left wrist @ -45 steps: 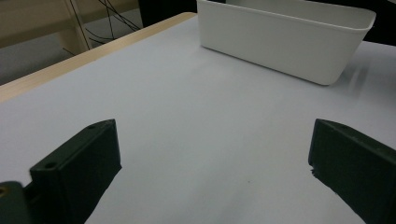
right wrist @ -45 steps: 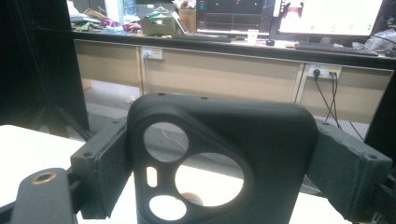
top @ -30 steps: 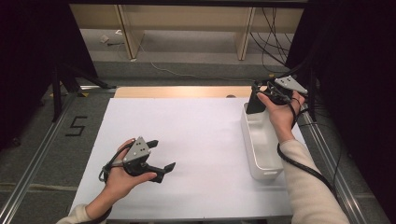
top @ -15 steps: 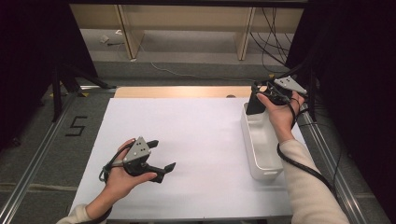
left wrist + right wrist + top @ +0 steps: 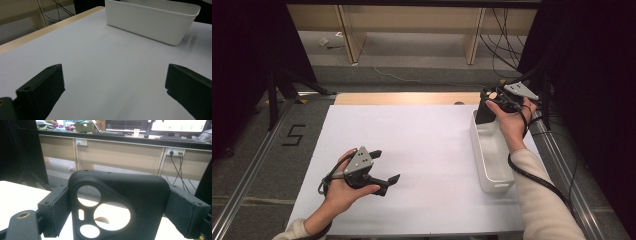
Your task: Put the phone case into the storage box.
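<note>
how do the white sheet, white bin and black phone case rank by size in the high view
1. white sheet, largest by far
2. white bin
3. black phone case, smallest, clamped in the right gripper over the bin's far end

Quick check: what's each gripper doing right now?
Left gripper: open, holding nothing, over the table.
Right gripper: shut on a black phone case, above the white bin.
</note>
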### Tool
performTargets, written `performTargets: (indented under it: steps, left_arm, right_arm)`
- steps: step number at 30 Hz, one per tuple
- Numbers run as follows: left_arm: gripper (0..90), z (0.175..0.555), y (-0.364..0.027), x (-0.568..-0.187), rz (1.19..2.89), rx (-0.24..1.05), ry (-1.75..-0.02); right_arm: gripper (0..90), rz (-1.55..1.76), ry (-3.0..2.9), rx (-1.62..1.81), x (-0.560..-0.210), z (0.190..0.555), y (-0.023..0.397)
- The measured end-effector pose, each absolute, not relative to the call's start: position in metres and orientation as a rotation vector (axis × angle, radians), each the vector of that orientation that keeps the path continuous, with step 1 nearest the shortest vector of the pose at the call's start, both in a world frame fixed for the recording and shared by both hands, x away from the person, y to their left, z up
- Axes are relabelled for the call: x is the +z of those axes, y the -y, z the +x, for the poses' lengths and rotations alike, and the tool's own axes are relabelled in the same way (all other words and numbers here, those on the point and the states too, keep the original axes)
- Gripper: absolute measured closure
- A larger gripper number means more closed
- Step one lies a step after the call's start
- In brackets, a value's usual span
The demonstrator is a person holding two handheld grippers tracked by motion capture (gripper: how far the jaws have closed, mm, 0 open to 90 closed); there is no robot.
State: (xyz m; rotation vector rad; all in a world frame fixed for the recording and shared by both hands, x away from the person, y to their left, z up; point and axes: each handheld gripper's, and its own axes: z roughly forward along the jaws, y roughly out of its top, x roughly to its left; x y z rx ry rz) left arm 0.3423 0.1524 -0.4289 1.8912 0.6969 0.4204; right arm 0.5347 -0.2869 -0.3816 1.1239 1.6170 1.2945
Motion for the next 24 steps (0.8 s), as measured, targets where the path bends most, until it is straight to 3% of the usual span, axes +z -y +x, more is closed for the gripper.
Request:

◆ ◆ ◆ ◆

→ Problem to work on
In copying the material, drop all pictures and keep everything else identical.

→ Answer section
left wrist @ -45 steps: 
right wrist @ -45 steps: 
top @ -30 steps: 
top @ -15 steps: 
left wrist + right wrist + top @ +0 steps: 
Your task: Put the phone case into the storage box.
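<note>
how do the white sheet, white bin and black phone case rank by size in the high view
1. white sheet, largest by far
2. white bin
3. black phone case, smallest, clamped in the right gripper over the bin's far end

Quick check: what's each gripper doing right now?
Left gripper: open, holding nothing, over the table.
Right gripper: shut on a black phone case, above the white bin.
</note>
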### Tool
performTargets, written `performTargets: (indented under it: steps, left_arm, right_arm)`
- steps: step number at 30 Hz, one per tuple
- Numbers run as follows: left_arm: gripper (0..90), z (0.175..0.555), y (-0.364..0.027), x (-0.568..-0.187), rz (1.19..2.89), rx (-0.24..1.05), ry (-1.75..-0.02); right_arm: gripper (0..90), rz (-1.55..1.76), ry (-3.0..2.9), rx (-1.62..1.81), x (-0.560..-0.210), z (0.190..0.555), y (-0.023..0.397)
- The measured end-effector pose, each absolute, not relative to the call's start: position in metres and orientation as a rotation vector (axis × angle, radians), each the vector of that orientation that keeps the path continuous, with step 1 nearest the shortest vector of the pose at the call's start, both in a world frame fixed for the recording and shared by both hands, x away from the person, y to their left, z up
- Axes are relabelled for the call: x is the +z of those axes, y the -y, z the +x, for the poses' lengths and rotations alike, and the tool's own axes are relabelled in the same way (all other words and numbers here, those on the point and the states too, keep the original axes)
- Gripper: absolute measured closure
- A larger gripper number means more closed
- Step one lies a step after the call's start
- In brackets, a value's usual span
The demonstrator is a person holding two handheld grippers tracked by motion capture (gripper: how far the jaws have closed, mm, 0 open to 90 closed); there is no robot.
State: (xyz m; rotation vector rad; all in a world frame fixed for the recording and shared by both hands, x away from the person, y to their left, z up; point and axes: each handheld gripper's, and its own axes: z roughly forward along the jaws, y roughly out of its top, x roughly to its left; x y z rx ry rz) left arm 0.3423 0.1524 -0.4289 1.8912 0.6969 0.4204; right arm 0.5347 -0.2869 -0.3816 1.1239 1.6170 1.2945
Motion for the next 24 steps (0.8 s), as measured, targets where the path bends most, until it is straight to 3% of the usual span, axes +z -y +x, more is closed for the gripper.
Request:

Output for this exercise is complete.